On appeal from the Superior Court of New Jersey, Law Division, Cumberland County, Indictment No. 08-10-00885.
NOT FOR PUBLICATION WITHOUT THE APPROVAL OF THE APPELLATE DIVISION
Submitted January 17, 2012
Before Judges A. A. Rodriguez, Ashrafi and Fasciale.
Defendant appeals from his conviction for third-degree theft from the person, N.J.S.A. 2C:20-2(b)(2), disorderly persons simple assault, N.J.S.A. 2C:12-1(a)(1), and fourth-degree resisting arrest by flight, N.J.S.A. 2C:29-2(a)(2). The judge imposed an aggregate term of five years in prison with twenty months of parole ineligibility. We affirm.
At approximately 4 a.m. on February 8, 2008, the victim, whom we refer to as M.C., left his home and rode his bicycle to pick up breakfast before going to work. As he turned onto a different street, defendant came from behind a vehicle, punched M.C. in the forehead, knocking him to the ground, and said, "'Give me the money and give me the bike.'" M.C. recognized defendant and said, "'Percy, it's me, [M.C.].'" Defendant again demanded the money and the bicycle and struck M.C. in the head two more times.
When M.C. attempted to get back on his bicycle, defendant grabbed him by the collar, pulled him off, and struck him in the mouth. Defendant tried unsuccessfully to reach inside M.C.'s pockets. M.C. then fled down the street toward the police station. About two minutes later, he flagged down Police Officer Edward Connolly.

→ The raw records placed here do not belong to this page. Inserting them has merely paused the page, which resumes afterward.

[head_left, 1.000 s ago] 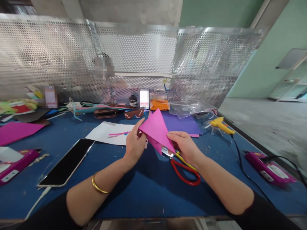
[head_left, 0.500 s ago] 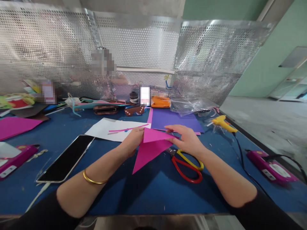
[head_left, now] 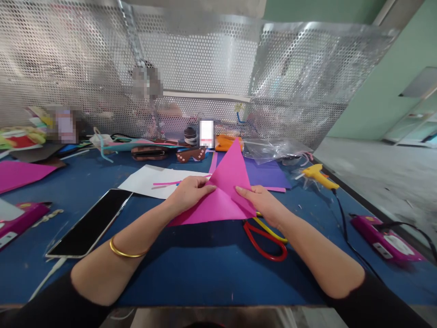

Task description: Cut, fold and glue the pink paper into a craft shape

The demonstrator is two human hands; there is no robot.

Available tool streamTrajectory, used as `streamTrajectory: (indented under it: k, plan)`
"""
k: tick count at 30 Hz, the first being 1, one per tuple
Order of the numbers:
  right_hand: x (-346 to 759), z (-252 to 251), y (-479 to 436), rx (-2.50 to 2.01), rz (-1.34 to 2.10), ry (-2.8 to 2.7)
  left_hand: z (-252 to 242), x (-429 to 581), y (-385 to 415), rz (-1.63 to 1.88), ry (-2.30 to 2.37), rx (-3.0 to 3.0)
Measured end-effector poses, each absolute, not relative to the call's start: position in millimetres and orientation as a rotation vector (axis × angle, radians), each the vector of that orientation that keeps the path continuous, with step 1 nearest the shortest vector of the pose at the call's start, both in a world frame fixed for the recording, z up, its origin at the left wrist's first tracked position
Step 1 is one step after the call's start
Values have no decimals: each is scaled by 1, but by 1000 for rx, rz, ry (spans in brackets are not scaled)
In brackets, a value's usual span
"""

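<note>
A sheet of pink paper [head_left: 223, 200], spread to a pointed shape with a faint crease, is held up above the blue table. My left hand [head_left: 193, 193] grips its left side, thumb on the front and the other fingers mostly hidden behind. On the right side my right hand [head_left: 257, 198] pinches it the same way. Under the right wrist lie scissors [head_left: 266, 246] with red and yellow handles, their blades hidden by the paper. Behind the left hand rests a white sheet [head_left: 146, 180] with thin pink strips on it.
A purple sheet [head_left: 268, 175] lies behind the paper. To the right are a yellow glue gun [head_left: 319, 176] and a magenta power strip [head_left: 385, 239]. A phone [head_left: 90, 223] with a cable lies left. Brown paper glasses [head_left: 191, 155] and an orange tool [head_left: 223, 143] stand along the back.
The pink paper has gone from folded over to opened out, its tip now pointing up and away. My right hand has closed on its right side; the left has shifted slightly left.
</note>
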State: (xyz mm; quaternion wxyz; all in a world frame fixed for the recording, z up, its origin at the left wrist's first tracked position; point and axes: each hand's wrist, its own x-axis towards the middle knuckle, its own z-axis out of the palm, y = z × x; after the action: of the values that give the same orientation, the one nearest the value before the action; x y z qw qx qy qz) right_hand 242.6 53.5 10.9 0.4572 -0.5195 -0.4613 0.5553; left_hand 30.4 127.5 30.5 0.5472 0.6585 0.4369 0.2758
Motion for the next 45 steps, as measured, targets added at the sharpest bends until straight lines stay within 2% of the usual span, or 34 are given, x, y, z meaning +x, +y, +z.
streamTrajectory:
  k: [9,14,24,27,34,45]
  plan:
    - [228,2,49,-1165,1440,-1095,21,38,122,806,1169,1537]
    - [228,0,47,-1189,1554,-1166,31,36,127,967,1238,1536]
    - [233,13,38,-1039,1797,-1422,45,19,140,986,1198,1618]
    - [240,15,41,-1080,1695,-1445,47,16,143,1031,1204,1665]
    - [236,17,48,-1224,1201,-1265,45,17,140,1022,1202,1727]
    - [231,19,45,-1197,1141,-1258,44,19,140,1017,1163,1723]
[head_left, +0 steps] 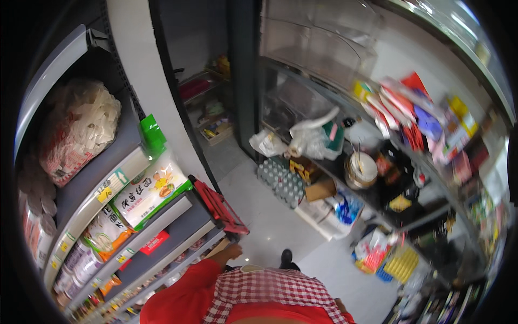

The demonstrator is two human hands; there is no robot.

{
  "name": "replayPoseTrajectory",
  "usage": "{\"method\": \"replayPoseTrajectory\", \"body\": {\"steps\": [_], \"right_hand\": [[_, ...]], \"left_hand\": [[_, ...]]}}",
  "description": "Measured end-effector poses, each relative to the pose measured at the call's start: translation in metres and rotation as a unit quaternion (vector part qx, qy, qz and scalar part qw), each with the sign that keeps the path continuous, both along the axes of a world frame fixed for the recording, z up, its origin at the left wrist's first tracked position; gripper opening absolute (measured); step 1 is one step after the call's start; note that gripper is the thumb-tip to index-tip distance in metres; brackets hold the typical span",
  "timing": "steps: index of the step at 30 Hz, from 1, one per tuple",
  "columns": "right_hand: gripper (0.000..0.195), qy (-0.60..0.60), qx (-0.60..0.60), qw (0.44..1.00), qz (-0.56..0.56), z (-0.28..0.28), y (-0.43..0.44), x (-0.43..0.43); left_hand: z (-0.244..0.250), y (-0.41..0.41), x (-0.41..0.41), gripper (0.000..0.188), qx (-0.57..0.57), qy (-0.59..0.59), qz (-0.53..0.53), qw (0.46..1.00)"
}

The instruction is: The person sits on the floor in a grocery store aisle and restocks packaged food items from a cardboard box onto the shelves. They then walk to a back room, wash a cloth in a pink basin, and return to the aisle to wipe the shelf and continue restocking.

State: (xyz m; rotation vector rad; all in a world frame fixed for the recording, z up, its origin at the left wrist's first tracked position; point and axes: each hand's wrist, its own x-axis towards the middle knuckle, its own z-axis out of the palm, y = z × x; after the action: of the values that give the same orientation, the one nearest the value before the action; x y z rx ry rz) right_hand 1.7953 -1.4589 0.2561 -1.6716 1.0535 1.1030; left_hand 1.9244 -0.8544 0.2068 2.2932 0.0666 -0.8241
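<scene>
My left hand (232, 252) hangs low beside the lower shelves, its fingers partly curled and nothing visible in it. Just beyond it, a red folded metal frame (221, 208) leans at the end of the shelf unit; I cannot tell whether my hand touches it. Only a small part of my right hand (342, 306) shows, at the right side of my red-and-white checked apron (275, 285), and its fingers are hidden. One dark shoe (286, 256) stands on the grey tiled floor (259, 239).
Shelves at left hold a bag of packets (83, 129) and white-green food packages (151, 190). A doorway (202, 121) opens ahead. On the right rack (384, 202) sit stacked bowls (361, 169); grey egg trays (282, 181), cartons and a yellow tray stack (400, 263) crowd the floor.
</scene>
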Motion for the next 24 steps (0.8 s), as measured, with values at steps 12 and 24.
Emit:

M.C. was "bleeding from his head," did not appear intoxicated, and was "excited, upset." He told Connolly what had happened, provided defendant's name, and described the bicycle. Connolly relayed this information over the police radio.
A couple of minutes later, Detective Jeffrey Parvin located defendant riding the bicycle about one and a half blocks from where M.C. had flagged down Connolly. Defendant tried to avoid Parvin, who rolled down his window, identified himself as a police officer, and asked defendant to stop. Defendant continued to ride, doubled back, and rode by Parvin's car. The detective yelled to defendant to stop, but he did not. The detective switched on his strobe lights and siren, blew his air horn, and followed defendant.
After doubling back again to avoid the detective, defendant came into contact with Officer Jason Hovermann, who exited his marked police car and ordered defendant to stop. When defendant still did not stop, Hovermann tackled him off the bicycle and advised him that he was under arrest. On the ground, defendant concealed his hands under his body to avoid being handcuffed, ignored orders to cooperate, flailed his legs, and kicked out at the officers. At that point, Parvin sprayed defendant with a burst of pepper spray, and defendant stopped resisting. Defendant sustained no injuries and was treated for the pepper spray.
At the police station, defendant gave a recorded statement. He claimed that M.C. was on the bicycle trying to buy cocaine. Defendant said he gave M.C. two five dollar bills for a ten dollar bill, and that M.C. then went into a house. Defendant claimed that he then noticed that instead of a ten dollar bill, M.C. had merely given him back one of the five dollar bills.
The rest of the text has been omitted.